• Problem statement
Search the data for "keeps". Each line containing it is to be copied.

** Opening Available data block **

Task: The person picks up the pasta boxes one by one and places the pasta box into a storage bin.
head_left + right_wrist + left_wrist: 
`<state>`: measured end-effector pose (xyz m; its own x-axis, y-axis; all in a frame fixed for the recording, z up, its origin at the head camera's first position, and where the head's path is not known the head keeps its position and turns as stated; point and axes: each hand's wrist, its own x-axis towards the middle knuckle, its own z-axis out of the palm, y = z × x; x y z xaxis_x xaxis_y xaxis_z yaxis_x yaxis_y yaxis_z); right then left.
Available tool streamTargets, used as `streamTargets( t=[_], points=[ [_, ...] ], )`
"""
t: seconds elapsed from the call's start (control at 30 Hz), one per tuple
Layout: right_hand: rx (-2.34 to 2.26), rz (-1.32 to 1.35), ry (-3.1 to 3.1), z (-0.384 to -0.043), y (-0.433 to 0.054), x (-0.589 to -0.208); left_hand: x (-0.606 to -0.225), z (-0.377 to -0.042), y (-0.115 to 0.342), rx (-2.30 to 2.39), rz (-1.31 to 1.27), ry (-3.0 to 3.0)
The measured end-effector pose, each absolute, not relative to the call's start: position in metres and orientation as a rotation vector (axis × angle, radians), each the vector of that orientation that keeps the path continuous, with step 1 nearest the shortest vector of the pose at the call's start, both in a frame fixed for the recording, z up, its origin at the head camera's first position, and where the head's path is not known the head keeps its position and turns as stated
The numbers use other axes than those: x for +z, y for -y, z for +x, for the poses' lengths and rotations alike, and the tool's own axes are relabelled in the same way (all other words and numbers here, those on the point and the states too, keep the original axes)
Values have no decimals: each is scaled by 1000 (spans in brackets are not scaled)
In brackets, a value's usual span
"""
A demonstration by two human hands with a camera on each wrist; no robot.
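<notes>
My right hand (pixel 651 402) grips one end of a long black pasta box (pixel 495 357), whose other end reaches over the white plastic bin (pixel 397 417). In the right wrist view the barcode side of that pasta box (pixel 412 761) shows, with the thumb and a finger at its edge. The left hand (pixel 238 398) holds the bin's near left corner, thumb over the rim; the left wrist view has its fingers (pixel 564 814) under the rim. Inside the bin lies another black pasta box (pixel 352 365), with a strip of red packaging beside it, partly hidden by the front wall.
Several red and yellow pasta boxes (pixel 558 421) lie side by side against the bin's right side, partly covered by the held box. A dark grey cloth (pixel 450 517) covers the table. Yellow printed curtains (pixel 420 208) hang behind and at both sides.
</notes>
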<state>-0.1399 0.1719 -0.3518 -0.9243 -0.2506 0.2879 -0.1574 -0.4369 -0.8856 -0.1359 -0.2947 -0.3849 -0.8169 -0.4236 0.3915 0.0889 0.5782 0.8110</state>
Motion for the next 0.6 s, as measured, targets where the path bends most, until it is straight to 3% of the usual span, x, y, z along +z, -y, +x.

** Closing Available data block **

• Solution to the problem
`<state>`: measured end-effector pose (xyz m; its own x-axis, y-axis; all in a frame fixed for the recording, z up, its origin at the head camera's first position, and where the head's path is not known the head keeps its position and turns as stated; point and axes: each hand's wrist, its own x-axis towards the middle knuckle, its own z-axis out of the palm, y = z × x; x y z xaxis_x xaxis_y xaxis_z yaxis_x yaxis_y yaxis_z); right then left.
The measured end-effector pose, each absolute, not relative to the call's start: position in metres and orientation as a rotation vector (axis × angle, radians), each the vector of that orientation that keeps the path continuous, with step 1 nearest the shortest vector of the pose at the call's start, both in a frame fixed for the recording, z up, its origin at the head camera's first position, and where the head's path is not known the head keeps its position and turns as stated

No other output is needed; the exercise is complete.